In rational functions, vertical asymptotes are lines where the function approaches infinity. This happens when the denominator of the function becomes zero, and the numerator isn’t zero at that exact point. For instance, in the function \( f(x) = \frac{1}{x+12} \), we find vertical asymptotes by setting the denominator \( x+12 \) equal to zero, which solves to \( x = -12 \).

This means as \( x \) gets very close to \(-12\), the function's value spikes up to positive or negative infinity. It’s important to note that vertical asymptotes are not part of the graph. These are merely "guidelines" that show where the function cannot exist due to division by zero. Keep in mind that vertical asymptotes differ from holes, a topic we won't delve into here, which involve canceling factors in the numerator and denominator.
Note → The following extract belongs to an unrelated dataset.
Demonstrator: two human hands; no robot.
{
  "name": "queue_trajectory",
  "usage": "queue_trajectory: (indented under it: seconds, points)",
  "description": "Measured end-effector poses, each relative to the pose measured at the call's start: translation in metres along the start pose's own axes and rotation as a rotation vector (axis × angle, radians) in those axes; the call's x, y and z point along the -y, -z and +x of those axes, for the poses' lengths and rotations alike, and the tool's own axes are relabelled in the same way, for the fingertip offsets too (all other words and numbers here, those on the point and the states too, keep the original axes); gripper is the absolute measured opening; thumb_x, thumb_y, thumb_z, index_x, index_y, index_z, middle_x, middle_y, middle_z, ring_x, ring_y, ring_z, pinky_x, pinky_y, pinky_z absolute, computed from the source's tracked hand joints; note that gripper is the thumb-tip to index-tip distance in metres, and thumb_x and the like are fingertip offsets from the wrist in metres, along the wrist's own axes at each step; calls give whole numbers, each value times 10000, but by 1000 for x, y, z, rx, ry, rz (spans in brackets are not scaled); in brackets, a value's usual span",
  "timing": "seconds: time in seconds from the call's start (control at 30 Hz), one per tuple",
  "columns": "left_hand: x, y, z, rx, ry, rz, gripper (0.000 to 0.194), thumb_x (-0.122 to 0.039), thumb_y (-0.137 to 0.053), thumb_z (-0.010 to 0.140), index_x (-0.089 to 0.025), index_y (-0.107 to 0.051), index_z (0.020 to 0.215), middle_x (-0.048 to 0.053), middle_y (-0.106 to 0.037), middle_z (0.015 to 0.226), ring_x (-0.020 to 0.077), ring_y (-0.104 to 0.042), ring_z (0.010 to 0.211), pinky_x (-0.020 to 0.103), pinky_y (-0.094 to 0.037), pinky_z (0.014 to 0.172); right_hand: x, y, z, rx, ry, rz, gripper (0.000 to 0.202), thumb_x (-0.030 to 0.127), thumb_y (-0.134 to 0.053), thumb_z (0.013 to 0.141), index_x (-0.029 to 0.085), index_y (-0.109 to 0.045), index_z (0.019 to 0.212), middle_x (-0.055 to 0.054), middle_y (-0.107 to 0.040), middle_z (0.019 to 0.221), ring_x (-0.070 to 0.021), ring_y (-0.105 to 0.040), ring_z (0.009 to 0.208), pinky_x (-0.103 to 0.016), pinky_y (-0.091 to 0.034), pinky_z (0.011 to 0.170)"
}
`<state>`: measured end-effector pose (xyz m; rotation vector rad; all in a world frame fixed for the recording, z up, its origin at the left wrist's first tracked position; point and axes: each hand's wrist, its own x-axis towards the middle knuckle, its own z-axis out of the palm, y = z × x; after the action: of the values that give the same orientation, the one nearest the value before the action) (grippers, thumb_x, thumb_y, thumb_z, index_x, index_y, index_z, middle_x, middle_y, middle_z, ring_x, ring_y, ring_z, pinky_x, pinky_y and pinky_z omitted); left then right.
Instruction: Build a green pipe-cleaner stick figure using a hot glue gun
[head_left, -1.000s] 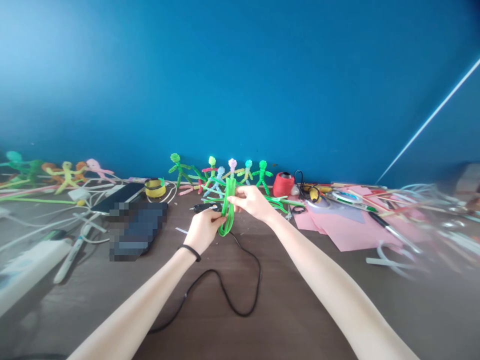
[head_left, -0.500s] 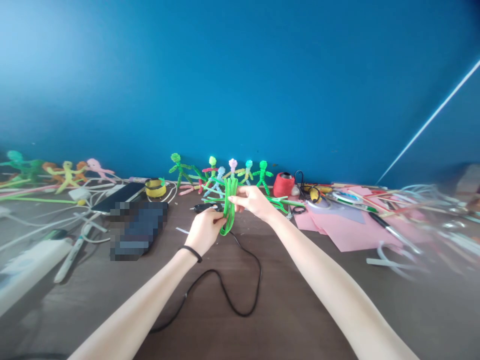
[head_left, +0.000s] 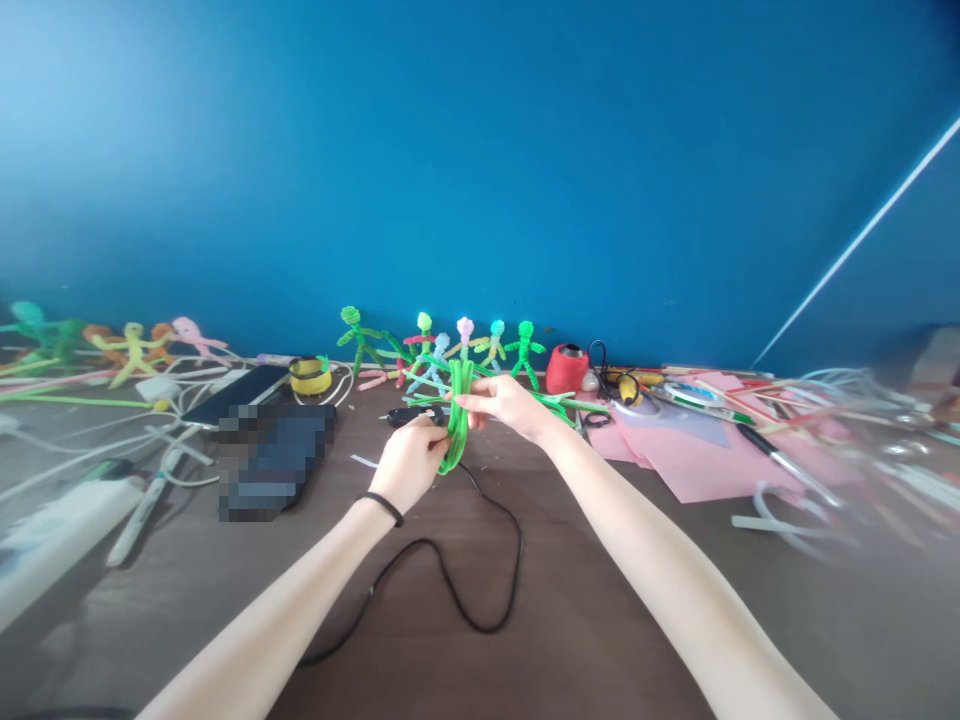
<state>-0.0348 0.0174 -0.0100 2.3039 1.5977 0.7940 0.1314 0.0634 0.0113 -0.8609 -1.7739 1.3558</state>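
A looped bundle of bright green strands (head_left: 459,375) is held upright above the table, in the middle of the head view. My left hand (head_left: 411,462), with a black band at the wrist, pinches its lower left side. From the right, my right hand (head_left: 504,402) closes thumb and fingers on the bundle's upper middle. The strands look like pipe cleaners or thin cord; I cannot tell which. Behind the bundle, several small twisted figures, among them a green figure (head_left: 526,348), stand along the blue wall. A black tool (head_left: 411,414) with a pointed tip lies partly hidden behind my left hand.
A black cable (head_left: 491,628) curves across the table below my hands. Phones, such as a dark phone (head_left: 281,465), and white cords lie left. Red tape (head_left: 567,369) stands at the wall, with pink paper (head_left: 697,470) and a pen (head_left: 791,465) to the right.
The bundle's loops are drawn slightly closer together around my right fingers. Both hands stay in nearly the same place, still gripping it.
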Motion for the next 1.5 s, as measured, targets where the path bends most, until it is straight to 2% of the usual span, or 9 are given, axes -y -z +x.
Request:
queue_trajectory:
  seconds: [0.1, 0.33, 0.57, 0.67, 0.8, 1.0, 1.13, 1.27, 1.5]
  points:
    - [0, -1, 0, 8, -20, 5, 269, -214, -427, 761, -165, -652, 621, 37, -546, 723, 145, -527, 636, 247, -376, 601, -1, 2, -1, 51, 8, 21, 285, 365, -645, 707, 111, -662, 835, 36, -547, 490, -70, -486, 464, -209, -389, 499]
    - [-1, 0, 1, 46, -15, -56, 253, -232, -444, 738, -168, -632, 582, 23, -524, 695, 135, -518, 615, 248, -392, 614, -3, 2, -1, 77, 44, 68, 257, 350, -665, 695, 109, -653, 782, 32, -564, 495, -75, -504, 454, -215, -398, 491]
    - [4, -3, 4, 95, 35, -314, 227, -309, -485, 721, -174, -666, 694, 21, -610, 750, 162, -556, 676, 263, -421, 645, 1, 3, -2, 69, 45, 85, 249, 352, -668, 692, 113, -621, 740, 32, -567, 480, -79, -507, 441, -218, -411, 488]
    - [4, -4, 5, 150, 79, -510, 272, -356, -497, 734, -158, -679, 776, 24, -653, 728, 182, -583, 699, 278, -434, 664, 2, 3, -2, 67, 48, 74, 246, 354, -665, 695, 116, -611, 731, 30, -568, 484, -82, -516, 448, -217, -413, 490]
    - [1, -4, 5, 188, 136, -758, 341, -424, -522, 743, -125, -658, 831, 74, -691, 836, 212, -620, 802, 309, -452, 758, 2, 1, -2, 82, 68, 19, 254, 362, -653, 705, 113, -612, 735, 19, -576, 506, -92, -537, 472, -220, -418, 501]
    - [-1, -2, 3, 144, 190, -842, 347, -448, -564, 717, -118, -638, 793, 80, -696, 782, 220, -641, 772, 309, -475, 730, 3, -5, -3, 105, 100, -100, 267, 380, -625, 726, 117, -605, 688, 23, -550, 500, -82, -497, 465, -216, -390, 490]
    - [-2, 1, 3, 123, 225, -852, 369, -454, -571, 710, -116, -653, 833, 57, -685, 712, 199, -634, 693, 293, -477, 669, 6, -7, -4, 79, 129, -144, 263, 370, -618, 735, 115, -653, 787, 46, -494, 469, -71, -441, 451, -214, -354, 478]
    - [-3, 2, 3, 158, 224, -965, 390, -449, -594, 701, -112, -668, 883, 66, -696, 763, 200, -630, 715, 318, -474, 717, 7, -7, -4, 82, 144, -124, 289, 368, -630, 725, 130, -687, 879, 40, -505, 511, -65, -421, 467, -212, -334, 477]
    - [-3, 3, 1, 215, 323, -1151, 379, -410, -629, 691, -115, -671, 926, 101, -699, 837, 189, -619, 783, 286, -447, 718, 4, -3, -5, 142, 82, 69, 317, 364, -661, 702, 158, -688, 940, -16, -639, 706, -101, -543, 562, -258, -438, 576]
Horizontal asymptotes are straight lines that a rational function approaches as the input \( x \) goes to infinity or negative infinity. They indicate the end behavior of a graph. For rational functions like \( f(x) = \frac{1}{x+12} \), the horizontal asymptote depends on the degree of the polynomials in the numerator and denominator.

Here's a simple rule to remember:

• If the degree of the numerator is less than the degree of the denominator, the horizontal asymptote is \( y = 0 \).
• If the degrees are equal, the asymptote is \( y = \frac{a}{b} \), where \( a \) and \( b \) are the leading coefficients of the numerator and denominator, respectively.
• If the numerator’s degree is greater, there generally isn't a horizontal asymptote.

Applying this to \( f(x) = \frac{1}{x+12} \), since the numerator's degree (0) is less than the denominator's degree (1), we find that the horizontal asymptote is \( y = 0 \).

The \( x \)-intercept of a function is the point where the graph crosses the \( x \)-axis. It can be found by setting the function equal to zero and solving for \( x \). In rational functions, \( x \)-intercepts occur when the numerator is zero, provided that it does not make the denominator zero at the same time.

For the function \( f(x) = \frac{1}{x+12} \), notice the numerator is a constant, 1, which never equals zero. This means \( f(x) \) has no \( x \)-intercepts. When there are no \( x \)-intercepts, the graph never crosses the \( x \)-axis. This is often the case for functions with non-zero constant numerators. Understanding how to find \( x \)-intercepts helps us anticipate these crossings, or lack thereof, in more complex functions.